TASK REQUIREMENTS: Transcribe only the lines of the listing below from the one holding "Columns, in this" through the one holding "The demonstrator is", inclusive, without any change.

AVAILABLE DATA:
◆ ◆ ◆ ◆ ◆ ◆ ◆

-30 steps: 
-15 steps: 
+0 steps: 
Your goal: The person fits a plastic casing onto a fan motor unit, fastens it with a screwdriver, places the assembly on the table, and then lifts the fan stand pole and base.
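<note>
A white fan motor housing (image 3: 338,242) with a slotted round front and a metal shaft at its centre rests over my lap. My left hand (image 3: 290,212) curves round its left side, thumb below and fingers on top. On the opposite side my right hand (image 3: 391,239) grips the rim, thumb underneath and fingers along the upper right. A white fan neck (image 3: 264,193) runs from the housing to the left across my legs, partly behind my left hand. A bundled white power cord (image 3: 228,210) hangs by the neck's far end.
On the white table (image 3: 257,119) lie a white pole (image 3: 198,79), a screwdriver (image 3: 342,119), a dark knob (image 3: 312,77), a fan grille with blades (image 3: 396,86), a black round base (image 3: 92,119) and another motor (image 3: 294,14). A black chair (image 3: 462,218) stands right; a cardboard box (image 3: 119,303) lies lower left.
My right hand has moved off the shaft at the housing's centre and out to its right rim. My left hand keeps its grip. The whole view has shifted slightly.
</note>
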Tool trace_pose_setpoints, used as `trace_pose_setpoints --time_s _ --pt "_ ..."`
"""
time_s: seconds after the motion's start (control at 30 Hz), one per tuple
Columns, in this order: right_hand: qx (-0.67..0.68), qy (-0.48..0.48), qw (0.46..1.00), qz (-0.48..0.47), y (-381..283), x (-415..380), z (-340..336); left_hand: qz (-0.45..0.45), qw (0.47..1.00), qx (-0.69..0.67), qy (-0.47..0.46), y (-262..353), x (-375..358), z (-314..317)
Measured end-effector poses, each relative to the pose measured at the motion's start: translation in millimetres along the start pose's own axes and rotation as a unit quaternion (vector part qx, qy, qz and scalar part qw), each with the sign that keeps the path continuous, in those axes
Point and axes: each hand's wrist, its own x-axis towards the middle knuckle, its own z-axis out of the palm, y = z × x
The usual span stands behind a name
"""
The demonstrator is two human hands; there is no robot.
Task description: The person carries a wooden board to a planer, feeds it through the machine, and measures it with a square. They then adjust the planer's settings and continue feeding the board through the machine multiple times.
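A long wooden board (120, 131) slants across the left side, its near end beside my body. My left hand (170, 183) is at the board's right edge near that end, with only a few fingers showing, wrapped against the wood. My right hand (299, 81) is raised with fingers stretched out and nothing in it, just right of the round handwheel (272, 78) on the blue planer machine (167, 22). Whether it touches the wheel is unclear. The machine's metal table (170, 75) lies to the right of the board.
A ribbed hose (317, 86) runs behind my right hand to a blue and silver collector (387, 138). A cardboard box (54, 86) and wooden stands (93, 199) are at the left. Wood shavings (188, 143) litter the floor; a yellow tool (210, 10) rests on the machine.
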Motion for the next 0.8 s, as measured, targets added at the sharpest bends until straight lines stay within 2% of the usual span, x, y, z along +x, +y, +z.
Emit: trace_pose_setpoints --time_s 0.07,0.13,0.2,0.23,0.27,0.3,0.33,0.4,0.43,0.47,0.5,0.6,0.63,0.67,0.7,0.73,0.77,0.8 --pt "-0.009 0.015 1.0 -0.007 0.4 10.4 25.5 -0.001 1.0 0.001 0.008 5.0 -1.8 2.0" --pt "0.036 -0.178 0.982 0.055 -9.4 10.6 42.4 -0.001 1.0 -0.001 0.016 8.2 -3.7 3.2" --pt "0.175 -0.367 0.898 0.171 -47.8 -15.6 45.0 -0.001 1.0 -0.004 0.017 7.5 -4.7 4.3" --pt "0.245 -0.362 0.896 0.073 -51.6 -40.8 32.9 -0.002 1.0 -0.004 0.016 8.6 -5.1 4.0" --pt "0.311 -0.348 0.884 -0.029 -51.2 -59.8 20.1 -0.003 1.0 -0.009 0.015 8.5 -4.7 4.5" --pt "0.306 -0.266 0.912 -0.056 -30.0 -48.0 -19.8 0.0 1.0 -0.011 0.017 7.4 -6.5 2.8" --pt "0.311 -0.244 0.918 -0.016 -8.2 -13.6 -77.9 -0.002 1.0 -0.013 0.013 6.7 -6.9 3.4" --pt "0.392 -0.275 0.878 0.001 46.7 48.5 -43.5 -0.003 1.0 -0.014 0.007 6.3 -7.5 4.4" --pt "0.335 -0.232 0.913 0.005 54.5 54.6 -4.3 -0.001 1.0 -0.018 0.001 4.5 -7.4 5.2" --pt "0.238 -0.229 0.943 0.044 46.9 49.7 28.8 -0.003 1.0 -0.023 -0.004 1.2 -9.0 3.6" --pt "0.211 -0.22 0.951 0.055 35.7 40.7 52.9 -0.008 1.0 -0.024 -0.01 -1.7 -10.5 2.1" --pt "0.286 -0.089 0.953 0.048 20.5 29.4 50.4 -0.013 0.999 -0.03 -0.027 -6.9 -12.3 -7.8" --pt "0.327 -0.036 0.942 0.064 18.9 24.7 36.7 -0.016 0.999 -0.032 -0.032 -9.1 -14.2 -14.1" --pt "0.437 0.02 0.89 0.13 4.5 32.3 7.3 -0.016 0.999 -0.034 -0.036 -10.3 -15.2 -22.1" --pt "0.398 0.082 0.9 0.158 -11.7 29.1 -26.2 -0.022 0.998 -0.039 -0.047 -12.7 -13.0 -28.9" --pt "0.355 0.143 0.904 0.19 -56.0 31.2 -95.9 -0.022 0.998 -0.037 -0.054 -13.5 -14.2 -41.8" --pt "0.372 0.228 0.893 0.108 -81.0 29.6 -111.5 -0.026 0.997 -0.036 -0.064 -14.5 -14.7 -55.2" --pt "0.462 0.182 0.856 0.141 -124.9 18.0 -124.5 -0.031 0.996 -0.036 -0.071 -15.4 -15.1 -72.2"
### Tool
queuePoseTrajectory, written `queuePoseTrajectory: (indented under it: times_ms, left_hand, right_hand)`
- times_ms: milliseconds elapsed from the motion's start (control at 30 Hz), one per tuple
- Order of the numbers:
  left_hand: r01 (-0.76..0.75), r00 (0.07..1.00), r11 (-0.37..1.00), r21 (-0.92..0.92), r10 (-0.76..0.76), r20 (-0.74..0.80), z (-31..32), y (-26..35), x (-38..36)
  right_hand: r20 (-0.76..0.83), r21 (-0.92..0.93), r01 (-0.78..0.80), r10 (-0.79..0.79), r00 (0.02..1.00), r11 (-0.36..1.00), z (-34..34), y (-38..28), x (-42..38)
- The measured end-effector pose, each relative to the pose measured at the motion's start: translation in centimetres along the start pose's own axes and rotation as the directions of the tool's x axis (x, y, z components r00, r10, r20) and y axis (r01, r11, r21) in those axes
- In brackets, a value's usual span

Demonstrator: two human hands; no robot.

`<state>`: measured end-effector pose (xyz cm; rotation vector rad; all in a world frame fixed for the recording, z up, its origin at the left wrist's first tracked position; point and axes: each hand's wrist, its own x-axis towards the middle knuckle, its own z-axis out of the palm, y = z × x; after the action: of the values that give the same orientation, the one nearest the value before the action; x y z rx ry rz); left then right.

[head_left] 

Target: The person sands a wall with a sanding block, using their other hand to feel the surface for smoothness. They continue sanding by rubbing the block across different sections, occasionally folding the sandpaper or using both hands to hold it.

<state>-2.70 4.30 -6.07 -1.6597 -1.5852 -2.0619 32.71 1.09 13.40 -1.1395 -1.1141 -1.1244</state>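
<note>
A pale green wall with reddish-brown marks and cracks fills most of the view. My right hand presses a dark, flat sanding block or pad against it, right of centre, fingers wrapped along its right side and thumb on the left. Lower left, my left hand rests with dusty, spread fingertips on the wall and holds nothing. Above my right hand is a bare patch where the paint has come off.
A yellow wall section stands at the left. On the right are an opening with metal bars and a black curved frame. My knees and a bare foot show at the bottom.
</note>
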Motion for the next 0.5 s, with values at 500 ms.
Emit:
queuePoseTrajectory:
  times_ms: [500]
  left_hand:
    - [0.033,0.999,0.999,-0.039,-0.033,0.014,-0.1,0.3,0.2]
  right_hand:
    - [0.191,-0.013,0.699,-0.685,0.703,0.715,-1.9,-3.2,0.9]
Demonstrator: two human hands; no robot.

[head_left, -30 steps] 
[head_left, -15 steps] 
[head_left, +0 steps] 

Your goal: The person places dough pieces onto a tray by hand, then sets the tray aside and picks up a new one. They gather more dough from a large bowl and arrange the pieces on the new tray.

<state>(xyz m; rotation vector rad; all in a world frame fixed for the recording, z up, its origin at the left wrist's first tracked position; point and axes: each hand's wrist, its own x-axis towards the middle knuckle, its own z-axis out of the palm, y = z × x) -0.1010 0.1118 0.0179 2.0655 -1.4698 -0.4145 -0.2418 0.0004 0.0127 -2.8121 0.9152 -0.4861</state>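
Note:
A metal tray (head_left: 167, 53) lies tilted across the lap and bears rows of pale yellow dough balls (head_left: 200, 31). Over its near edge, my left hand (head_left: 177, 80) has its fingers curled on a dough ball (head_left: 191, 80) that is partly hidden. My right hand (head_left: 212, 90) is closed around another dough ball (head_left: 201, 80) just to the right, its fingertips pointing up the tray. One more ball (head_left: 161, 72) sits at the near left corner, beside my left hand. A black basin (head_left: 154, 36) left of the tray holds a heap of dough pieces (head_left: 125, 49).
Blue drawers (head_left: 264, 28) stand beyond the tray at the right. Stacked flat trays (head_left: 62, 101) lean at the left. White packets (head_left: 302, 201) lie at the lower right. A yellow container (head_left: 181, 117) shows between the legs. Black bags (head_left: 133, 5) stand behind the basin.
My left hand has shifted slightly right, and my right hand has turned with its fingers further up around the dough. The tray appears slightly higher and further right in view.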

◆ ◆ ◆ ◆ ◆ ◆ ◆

THE ANSWER:
Columns, in this order: right_hand: qx (-0.67..0.68), qy (-0.48..0.48), qw (0.46..1.00), qz (-0.48..0.47), y (-381..283), x (-415..380), z (-340..336); left_hand: qz (-0.45..0.45), qw (0.47..1.00), qx (-0.69..0.67), qy (-0.47..0.46), y (-262..353), x (-375..358), z (-314..317)
Measured end-effector poses, each relative to the pose measured at the motion's start: translation in millimetres along the start pose's own axes and rotation as a unit quaternion (vector part qx, qy, qz and scalar part qw), each with the sign that keeps the path continuous, in those axes
Point and axes: each hand's wrist, its own x-axis towards the middle knuckle, its own z-axis out of the palm, y = z × x
The usual span stands behind a name
"""
The demonstrator is two human hands; there is no robot.

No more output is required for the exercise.